Les spectacles de "bài choi" attirent de nombreux spectateurs dans la ville de Hôi An, province de Quang Nam (Centre).
Photo : Kha Ly/VNA/CVN

Quel regard portez-vous sur les activités de préservation et de valorisation de ce patrimoine par les pratiquants et les organismes compétents ?

Je pense que les garants de la préservation de cet art sont les maîtres de jeu comme Trân Rí, Lê Thi Dao, Truong Thi Hang, Minh Liêu, Nguyên Van Dung, Dô Huu Quê et leurs familles, dont la réputation n’est plus à faire. Outre la transmission des compétences de chant, de maîtrise des instruments, d’installations scéniques, d’animation des spectacles destinés au jeune public, ces artistes ont permis, de près ou de loin, de fonder les 86 troupes et clubs aujourd’hui en activité.

Pour mettre en exergue le bài choi, le Centre de la culture et des sports de Hôi An (province de Quang Nam) organise réguliè-rement des représentations. Cet art figure depuis 1998 dans le programme artistique "Dêm ram phô cô" (La nuit de la pleine lune dans le vieux quartier) à Hôi An au 15e jour de chaque mois lunaire. La collecte, la documentation et les statistiques portant sur les différentes versions du bài choi ont été également réalisées par l’Institut national de la musicologie et l’Institut de la culture et des arts du Vietnam, en collaboration avec neuf provinces du Centre depuis 1998. Les autorités de ces localités ont réservé une partie de leur budget pour financer la recherche, la restauration, l’enseignement et la représentation du bài choi.

Il existe également de nombreuses autres activités visant à préserver et promouvoir ce patrimoine. Des festivals et concours sont organisés au niveau provincial à Binh Dinh depuis 2010, à l’échelle régionale à Binh Dinh, Phu Yên, Khanh Hoà (en 2013 et 2014), et au niveau interprovincial dans le Centre (en 2011, 2014 et 2015).
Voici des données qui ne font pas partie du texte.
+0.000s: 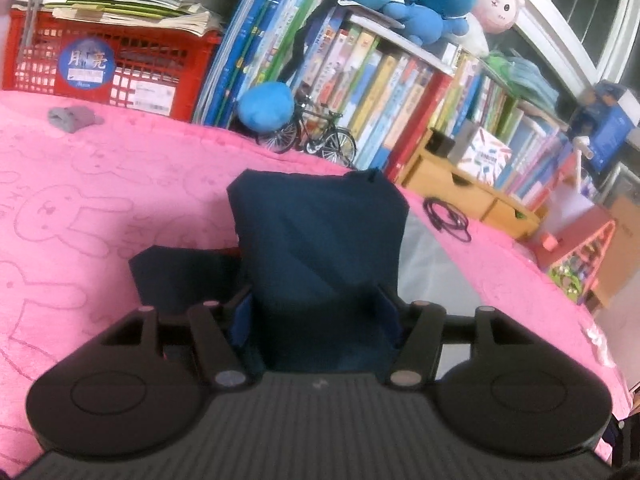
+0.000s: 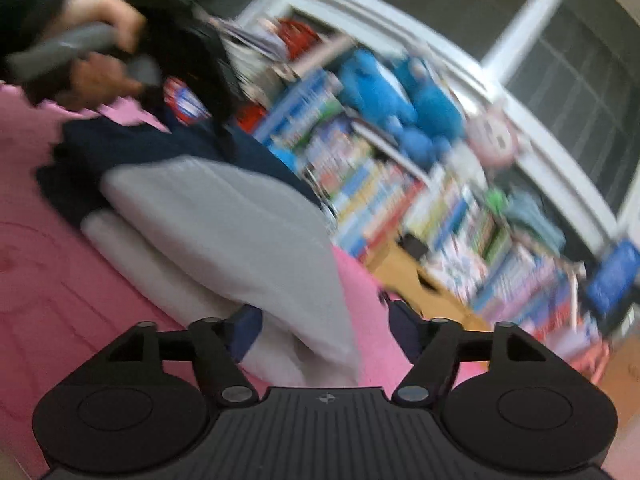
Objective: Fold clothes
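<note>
Between my left gripper (image 1: pixel 316 322) fingers, spread apart and gripping nothing, lies the folded navy blue cloth garment (image 1: pixel 320 240) on the pink rabbit-patterned blanket (image 1: pixel 80 220). My right gripper (image 2: pixel 320 328) stands wide open around an edge of the folded grey-white garment (image 2: pixel 224 216), pads apart from it.

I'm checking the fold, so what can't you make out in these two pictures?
- Navy garment: left wrist view, near edge hidden behind the left gripper, so contact is unclear.
- Grey folded garment: right wrist view, motion blur hides its layers; near corner lies between the right gripper fingers.
- Bookshelf: titles blurred.
- Hand: cut off by the top-left edge.
</note>
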A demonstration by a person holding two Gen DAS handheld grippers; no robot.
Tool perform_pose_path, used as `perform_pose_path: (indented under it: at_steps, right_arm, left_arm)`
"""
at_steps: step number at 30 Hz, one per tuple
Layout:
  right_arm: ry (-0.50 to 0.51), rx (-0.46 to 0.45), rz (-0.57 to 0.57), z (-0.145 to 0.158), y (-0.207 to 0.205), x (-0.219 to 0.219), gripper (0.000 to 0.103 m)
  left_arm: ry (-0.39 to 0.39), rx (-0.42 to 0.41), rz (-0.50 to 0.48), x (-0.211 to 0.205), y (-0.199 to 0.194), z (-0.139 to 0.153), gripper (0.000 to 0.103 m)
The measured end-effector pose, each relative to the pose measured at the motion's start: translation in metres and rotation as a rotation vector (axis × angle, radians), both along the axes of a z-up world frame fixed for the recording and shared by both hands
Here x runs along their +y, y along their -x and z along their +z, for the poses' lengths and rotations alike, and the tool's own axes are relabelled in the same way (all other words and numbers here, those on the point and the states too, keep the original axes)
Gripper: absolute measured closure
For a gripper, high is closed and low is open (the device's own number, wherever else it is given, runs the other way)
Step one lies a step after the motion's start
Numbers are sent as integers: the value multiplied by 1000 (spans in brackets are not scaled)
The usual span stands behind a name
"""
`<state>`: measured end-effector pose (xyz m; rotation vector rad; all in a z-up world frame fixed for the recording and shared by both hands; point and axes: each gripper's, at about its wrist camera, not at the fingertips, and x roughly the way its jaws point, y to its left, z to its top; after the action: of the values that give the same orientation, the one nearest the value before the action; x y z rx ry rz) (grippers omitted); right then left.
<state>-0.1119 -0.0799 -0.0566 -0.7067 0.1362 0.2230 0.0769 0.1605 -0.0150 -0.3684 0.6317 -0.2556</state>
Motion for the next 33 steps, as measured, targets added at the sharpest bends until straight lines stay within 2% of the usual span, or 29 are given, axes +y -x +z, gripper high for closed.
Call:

Ces activités ont reçu un fort soutien des autorités locales, des organisations et des particuliers. En 2013, l’antenne de l’Association du patrimoine culturel du Vietnam à Quang Tri a financé un projet d’étude et de restauration des spectacles de bài choi anciens. L’Association de la littérature et des arts folkloriques du Vietnam a attribué le titre d’"Artisan folklorique" à quatre artistes : Lê Thi Dào, Minh Liêu, Nguyên Thi Duc et Hô Ngoc Tùng.

Pour préserver et promouvoir ce trésor du Centre, je pense que les provinces concernées devront continuer d’accélérer les activités de recherche, de restauration et d’enseignement. Plus précisément, il est nécessaire d’organiser des festivals du bài choi au niveau provincial, régional et même national. Enfin, il apparaît impératif de renforcer les campagnes de sensibilisation auprès de la population - notamment la jeune génération - sur la responsabilité de préserver et de promouvoir les valeurs artistiques de ce qui constitue désormais un patrimoine de l’humanité.